Die dritte und letzte Sektion widmet sich den »ästhetischen und rhetorischen Strategien«, mit denen Literatur und Kunst den Konversionsprozess beeinflussten oder zu beeinflussen suchten. Was die Präsenz des Konversionsthemas im frühneuzeitlichen Theater anbelangt, so muss Kai Bremer eine Fehlanzeige aufgeben: Konversion als Konfessionswechsel wurde nur äußerst selten auf die Bühne gebracht – im Unterschied zur »Bekehrung« (»conversio«) als Hinwendung zum Christentum oder konfessionsinterner Glaubensintensivierung. Auch der »Simplicissimus« Grimmelshausens zeigt sich am Konfessionsthema wenig interessiert und lässt sich, wie Andreas Merzhäuser darlegt, nur von einem modernen, weiter verstandenen Konversionsbegriff her als Geschichte eines radikalen Wandels im Welt- und Selbstverständnis lesen. In speziell kunst­historischer Perspektive versucht dann Jens Baumgarten an Bildbeispielen aus Rom und Glatz eine jesuitische »Überwältigungsästhetik« aufzuweisen, eine auf Mission und Konversion zielende Verbindung von emotionaler Bildwirkung und rationaler Überprüfbarkeit des katholischen Glaubens. Alexander Schunka widmet sich den narrativen Strategien verschiedener Revokationspredigten konvertierter Geistlicher des 17. Jh.s und stellt fest, dass diese Predigten eher der konfessionellen Abgrenzung als der religiösen Selbstauslegung dienten. An vier irischen Beispielen aus dem 17. Jh. schält Ute Lotz-Heumann schließlich sozial differenzierte Kommunikationsmuster frühneuzeitlicher Konversionserzählungen heraus, deren entlastende Topik der Formulierung von Individualität offenbar Raum bieten konnte.
Wie die Andeutungen zeigen, konzentrieren sich die Beiträge des Bandes vorrangig auf die institutionellen, sozialen und kommunikativen Dimensionen der Konversion.
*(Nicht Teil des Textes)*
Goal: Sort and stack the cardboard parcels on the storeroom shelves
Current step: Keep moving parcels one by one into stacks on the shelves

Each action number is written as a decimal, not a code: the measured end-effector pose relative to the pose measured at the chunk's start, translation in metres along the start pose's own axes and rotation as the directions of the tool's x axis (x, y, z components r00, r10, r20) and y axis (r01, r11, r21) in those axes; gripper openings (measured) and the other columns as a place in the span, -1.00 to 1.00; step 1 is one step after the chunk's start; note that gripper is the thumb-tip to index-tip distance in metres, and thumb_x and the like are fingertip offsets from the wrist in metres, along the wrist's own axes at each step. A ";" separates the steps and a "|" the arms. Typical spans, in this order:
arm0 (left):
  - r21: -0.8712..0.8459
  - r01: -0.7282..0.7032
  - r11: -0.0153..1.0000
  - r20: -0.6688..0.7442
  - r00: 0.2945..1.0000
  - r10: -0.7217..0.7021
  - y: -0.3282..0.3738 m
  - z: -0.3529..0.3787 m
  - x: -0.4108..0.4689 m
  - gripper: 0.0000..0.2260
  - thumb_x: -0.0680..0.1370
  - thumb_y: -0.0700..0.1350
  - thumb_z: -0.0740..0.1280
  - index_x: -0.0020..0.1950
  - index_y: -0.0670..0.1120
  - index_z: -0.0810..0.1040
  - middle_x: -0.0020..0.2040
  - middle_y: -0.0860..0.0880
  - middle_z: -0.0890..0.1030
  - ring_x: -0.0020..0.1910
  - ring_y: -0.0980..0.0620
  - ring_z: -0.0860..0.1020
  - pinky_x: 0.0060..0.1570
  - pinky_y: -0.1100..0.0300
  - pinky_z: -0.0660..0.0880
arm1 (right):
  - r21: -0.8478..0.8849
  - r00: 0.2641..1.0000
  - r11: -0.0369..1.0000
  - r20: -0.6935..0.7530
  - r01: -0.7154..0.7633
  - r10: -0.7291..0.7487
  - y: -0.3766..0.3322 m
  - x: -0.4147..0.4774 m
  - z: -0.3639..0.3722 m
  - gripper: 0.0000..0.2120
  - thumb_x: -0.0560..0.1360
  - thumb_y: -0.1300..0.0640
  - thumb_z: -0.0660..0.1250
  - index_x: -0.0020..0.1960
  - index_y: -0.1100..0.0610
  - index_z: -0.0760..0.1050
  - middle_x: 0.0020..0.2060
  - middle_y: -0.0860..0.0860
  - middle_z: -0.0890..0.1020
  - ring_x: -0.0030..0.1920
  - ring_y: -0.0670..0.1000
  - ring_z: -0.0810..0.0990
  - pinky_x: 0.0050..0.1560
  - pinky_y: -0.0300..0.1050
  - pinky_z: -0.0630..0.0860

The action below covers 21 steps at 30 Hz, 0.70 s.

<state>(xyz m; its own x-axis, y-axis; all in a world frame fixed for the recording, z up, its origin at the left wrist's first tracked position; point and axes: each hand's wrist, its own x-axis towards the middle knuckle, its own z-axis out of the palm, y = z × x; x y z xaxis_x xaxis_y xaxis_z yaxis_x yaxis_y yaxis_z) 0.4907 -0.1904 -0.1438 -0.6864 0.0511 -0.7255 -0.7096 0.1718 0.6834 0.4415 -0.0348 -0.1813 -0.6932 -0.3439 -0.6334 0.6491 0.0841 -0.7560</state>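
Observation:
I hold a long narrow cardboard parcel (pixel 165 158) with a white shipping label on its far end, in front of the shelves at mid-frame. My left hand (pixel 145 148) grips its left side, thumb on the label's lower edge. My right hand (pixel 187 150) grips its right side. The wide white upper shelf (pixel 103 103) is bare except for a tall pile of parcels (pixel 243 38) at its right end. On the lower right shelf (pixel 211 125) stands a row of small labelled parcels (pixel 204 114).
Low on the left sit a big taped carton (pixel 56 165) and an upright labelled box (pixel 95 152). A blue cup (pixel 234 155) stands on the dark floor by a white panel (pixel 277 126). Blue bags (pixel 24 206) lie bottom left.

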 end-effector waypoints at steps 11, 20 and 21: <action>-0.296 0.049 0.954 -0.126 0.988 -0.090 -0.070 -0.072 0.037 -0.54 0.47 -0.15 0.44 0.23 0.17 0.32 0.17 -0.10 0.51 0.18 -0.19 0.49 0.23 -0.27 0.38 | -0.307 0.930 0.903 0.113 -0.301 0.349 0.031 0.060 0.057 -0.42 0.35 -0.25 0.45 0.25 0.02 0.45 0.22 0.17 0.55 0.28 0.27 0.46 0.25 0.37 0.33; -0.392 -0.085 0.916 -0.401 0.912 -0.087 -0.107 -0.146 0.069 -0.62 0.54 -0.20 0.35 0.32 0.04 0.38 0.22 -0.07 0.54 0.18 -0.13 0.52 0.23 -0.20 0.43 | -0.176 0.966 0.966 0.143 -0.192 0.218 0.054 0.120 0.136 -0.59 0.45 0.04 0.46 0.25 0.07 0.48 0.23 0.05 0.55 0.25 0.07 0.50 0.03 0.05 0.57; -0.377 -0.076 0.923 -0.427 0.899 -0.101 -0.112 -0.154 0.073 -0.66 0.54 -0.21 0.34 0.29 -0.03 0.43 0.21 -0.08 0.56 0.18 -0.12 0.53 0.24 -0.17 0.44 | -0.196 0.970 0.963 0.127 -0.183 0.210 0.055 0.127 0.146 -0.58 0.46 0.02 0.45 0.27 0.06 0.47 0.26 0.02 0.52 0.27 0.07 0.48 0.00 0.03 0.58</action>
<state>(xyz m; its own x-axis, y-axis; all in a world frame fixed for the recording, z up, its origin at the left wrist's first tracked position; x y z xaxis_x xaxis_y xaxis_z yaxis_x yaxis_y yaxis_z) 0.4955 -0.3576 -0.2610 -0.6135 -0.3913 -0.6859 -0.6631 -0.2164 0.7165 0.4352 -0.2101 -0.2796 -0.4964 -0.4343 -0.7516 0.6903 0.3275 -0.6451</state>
Konfessionalität wird dadurch als Phänomen bestimmter sozio-kultureller Kontexte und kommunikativer Praktiken sichtbar. Das ist kein geringer Forschungsertrag. Etwas unterbelichtet bleiben dabei freilich, trotz der Steilvorlage Pollacks, die komplexen, methodisch zweifellos schwerer zugänglichen Verhältnisse auf der Innen-Seite christlicher Existenz. So wenig für die Frühe Neuzeit einfach ein autonomes religiöses Selbst vorausgesetzt werden darf, so wenig dürften sich etwa die auffallend häufigen Konversionen zum Katholizis­mus allein »kontextuell« erklären lassen.